Ce n’était qu’un murmure ; on eût dit les coups d’aile
D’un zéphyr éloigné glissant sur des roseaux
Et craignant en passant d’éveiller les oiseaux.

Alors les belles rimes et les belles strophes s’allument dans la tête des poètes, comme les astres et les voies lactées au ciel et dans le miroir des lacs tranquilles. La pensée et le sentiment s’épurent et s’élèvent. « Minuit, a dit une femme, mistriss Barbauld, en un distique sublime, est le midi de l’ame, et la sagesse monte à son zénith avec les étoiles. »

This dead of midnight is the noon of thought
And wisdom mounts her zenith with the stars.

Cette splendeur céleste du midi de la nuit, jamais poète ne la réfléchit avec un sentiment plus profond, plus transparent, plus limpide et plus mélodieux que Shakspeare. Sa poésie s’exhale au clair de la lune comme une lente et pénétrante émanation des fleurs et des eaux, comme une vapeur calme et argentée qui baigne les champs dans les opulentes nuits d’été. Je ne connais pas, en ce genre, de plus beau nocturne que l’idylle contemplative et rêveuse entre Lorenzo et Jessica dans le Marchand de Venise.
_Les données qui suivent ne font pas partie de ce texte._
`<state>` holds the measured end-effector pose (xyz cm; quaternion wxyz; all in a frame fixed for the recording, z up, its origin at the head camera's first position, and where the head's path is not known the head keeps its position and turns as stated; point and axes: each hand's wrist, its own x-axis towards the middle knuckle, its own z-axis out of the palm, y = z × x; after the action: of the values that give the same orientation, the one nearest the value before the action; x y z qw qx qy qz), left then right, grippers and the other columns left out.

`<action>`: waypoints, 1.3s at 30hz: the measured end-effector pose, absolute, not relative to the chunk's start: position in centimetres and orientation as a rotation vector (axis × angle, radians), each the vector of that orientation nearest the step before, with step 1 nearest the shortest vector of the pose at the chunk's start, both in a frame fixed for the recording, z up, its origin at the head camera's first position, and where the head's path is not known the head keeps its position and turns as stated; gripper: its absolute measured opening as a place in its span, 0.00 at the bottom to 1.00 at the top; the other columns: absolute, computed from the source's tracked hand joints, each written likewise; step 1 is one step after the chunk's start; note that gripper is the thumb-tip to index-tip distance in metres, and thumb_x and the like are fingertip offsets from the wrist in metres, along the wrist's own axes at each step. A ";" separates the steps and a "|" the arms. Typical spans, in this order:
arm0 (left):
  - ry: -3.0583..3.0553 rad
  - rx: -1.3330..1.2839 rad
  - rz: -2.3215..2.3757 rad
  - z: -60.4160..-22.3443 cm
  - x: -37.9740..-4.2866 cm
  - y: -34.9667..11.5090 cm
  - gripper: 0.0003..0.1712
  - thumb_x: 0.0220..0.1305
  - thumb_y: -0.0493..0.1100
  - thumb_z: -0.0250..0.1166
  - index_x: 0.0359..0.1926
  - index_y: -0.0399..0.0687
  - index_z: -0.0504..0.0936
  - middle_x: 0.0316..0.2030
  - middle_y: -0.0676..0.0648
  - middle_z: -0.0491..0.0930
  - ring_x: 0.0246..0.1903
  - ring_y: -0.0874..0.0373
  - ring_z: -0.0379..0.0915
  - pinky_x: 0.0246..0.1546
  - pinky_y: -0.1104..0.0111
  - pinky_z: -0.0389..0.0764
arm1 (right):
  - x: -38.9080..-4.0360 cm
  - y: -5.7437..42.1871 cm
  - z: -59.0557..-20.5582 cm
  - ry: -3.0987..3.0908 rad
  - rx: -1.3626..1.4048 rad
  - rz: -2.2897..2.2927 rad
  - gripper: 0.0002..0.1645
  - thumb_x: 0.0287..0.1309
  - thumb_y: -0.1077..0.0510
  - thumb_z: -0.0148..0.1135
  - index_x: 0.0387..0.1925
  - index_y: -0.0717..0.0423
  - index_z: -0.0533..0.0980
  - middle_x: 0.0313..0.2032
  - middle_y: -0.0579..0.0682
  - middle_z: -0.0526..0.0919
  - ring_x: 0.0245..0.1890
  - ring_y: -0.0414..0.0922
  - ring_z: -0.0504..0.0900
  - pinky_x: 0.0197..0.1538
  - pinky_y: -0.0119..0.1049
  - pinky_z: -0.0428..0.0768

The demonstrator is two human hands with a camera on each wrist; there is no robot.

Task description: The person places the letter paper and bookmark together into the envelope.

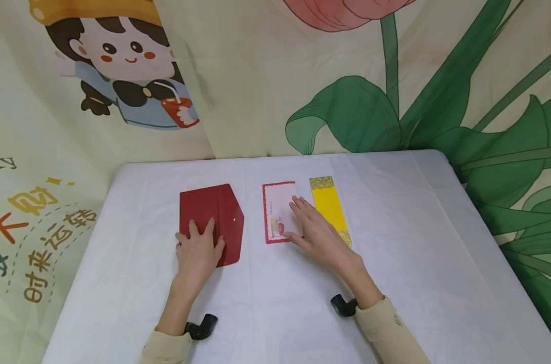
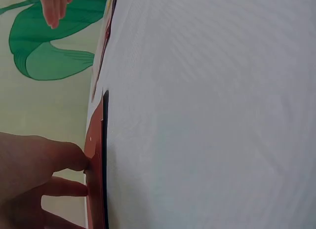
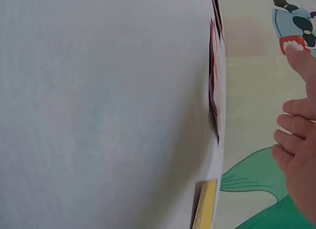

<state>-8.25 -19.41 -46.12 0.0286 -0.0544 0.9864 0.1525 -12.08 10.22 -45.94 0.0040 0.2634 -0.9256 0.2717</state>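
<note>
A dark red envelope (image 1: 230, 227) with a pointed flap to the right lies on the white-covered table. The fingertips of my left hand (image 1: 197, 255) rest spread on its lower part; the left wrist view shows the thumb and fingers touching its red face (image 2: 94, 140). To the right lies a white card (image 1: 280, 202) with a red border and a small picture near its bottom. My right hand (image 1: 318, 232) hovers over that card's right side, fingers extended, holding nothing. In the right wrist view, the right hand (image 3: 301, 140) is apart from the card (image 3: 215, 86).
A yellow strip (image 1: 331, 207) with patterned ends lies right of the white card, partly behind the right hand. White cloth (image 1: 266, 313) covers the table. A printed curtain (image 1: 243, 91) hangs behind the far edge. Black devices (image 1: 202, 327) are worn at both wrists.
</note>
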 end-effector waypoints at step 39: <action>3.098 -0.148 0.456 -46.3 -8.4 -19.7 0.36 0.68 0.47 0.65 0.72 0.35 0.68 0.59 0.20 0.67 0.51 0.20 0.68 0.44 0.35 0.83 | -12.0 3.3 -46.3 -2.977 1.161 0.741 0.39 0.73 0.46 0.60 0.77 0.58 0.62 0.78 0.54 0.61 0.79 0.50 0.60 0.78 0.44 0.62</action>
<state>-8.37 -19.71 -46.33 0.0034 -0.0473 0.9883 0.1453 -11.98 3.34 -46.31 -0.0690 0.3532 -0.9054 0.2253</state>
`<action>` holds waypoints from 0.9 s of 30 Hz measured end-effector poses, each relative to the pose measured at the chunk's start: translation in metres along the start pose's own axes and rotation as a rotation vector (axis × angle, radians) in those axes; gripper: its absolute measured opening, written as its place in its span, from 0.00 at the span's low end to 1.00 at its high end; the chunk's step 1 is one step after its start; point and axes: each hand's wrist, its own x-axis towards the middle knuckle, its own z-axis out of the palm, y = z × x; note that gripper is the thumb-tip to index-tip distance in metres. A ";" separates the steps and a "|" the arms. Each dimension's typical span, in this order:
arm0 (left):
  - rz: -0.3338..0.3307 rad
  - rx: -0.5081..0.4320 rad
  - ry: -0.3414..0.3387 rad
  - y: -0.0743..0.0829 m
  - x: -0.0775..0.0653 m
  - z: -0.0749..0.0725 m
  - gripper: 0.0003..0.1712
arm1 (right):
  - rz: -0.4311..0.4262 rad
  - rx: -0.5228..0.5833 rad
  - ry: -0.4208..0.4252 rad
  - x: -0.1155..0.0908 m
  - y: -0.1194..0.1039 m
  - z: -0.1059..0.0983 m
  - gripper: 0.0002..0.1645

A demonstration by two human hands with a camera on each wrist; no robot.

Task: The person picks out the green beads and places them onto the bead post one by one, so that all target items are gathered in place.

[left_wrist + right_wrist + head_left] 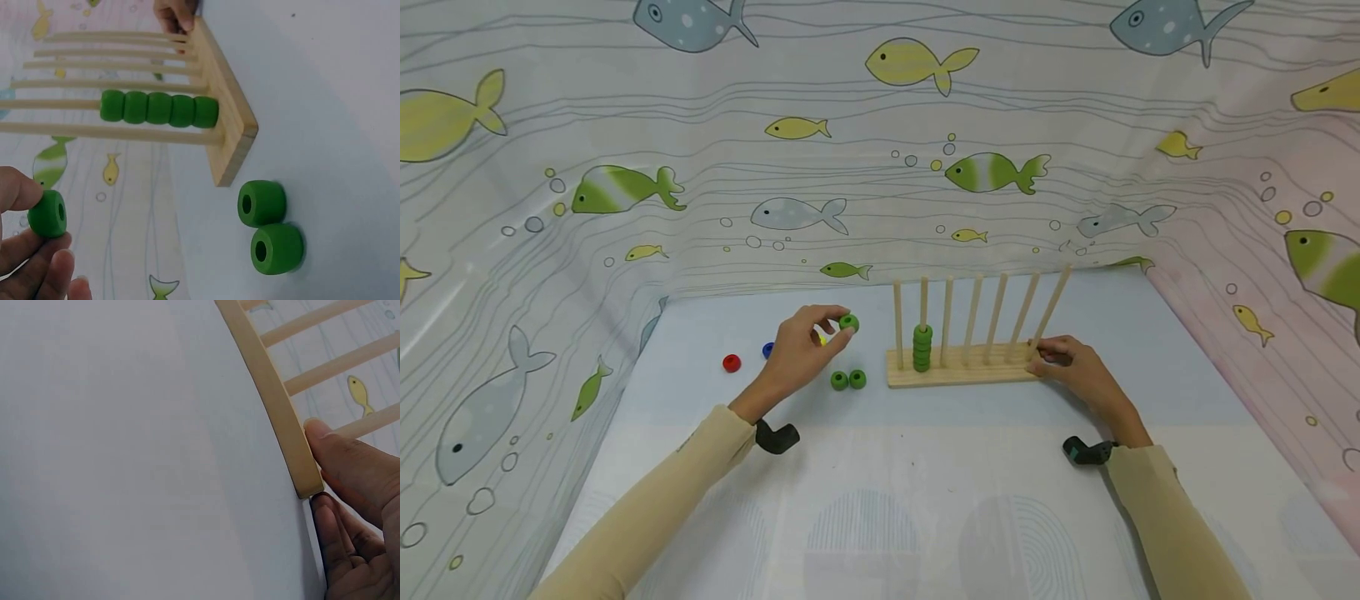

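Observation:
My left hand (801,354) pinches a green bead (848,322) between thumb and fingers, raised above the table left of the wooden peg rack (962,377). In the left wrist view the hole of this bead (49,214) faces the rack. Several green beads (922,349) are stacked on the rack's second peg from the left; the other pegs are bare. My right hand (1078,375) grips the right end of the rack's base, thumb (340,450) on top and fingers against the end. Two loose green beads (270,228) lie side by side close to the rack's left end.
Left of the loose green beads are a red bead (732,363), a blue bead (767,351) partly behind my left hand, and a yellow bead (822,340) mostly hidden by it. A fish-patterned sheet (715,250) rises behind and beside the white table (910,450).

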 end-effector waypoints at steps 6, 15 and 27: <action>0.056 0.002 0.037 0.004 0.004 -0.001 0.18 | 0.000 -0.002 0.003 0.001 0.000 0.000 0.40; 0.085 -0.008 0.052 0.012 0.011 -0.003 0.18 | -0.011 -0.011 0.000 0.002 0.003 0.000 0.40; 0.149 -0.013 0.031 0.018 0.016 0.001 0.18 | -0.012 -0.018 0.008 0.002 0.003 0.001 0.40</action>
« Comme le clair de lune dort doucement sur ce banc de gazon ! (dit Lorenzo.) Asseyons-nous ici et laissons les sons de la musique arriver à nos oreilles : le calme de la nuit convient aux accens d’une douce harmonie. Regarde la voûte du ciel incrustée d’une multitude infinie de patènes d’or brillant. Il n’y a pas un astre parmi ceux que tu vois qui, dans ses mouvemens, ne chante comme un ange dans le chœur des jeunes chérubins. Il y a une semblable harmonie dans les ames immortelles ; mais, tant que ce boueux vêtement de déchéance nous enferme, nous ne pouvons l’entendre. Venez, musiciens, éveillez Diane avec une hymne. — Je ne suis jamais gaie (dit Jessica) lorsque j’écoute la douce musique. — C’est que ton ame est attentive… L’homme qui n’a pas de musique en lui-même, où qui n’est point ému de l’accord des doux sons, celui-là est né pour les trahisons, les stratagèmes et le pillage. Les émotions de son ame sont aussi opaques que les ténèbres, et ses affections noires comme l’Erèbe. Ne vous fiez jamais à un tel homme. »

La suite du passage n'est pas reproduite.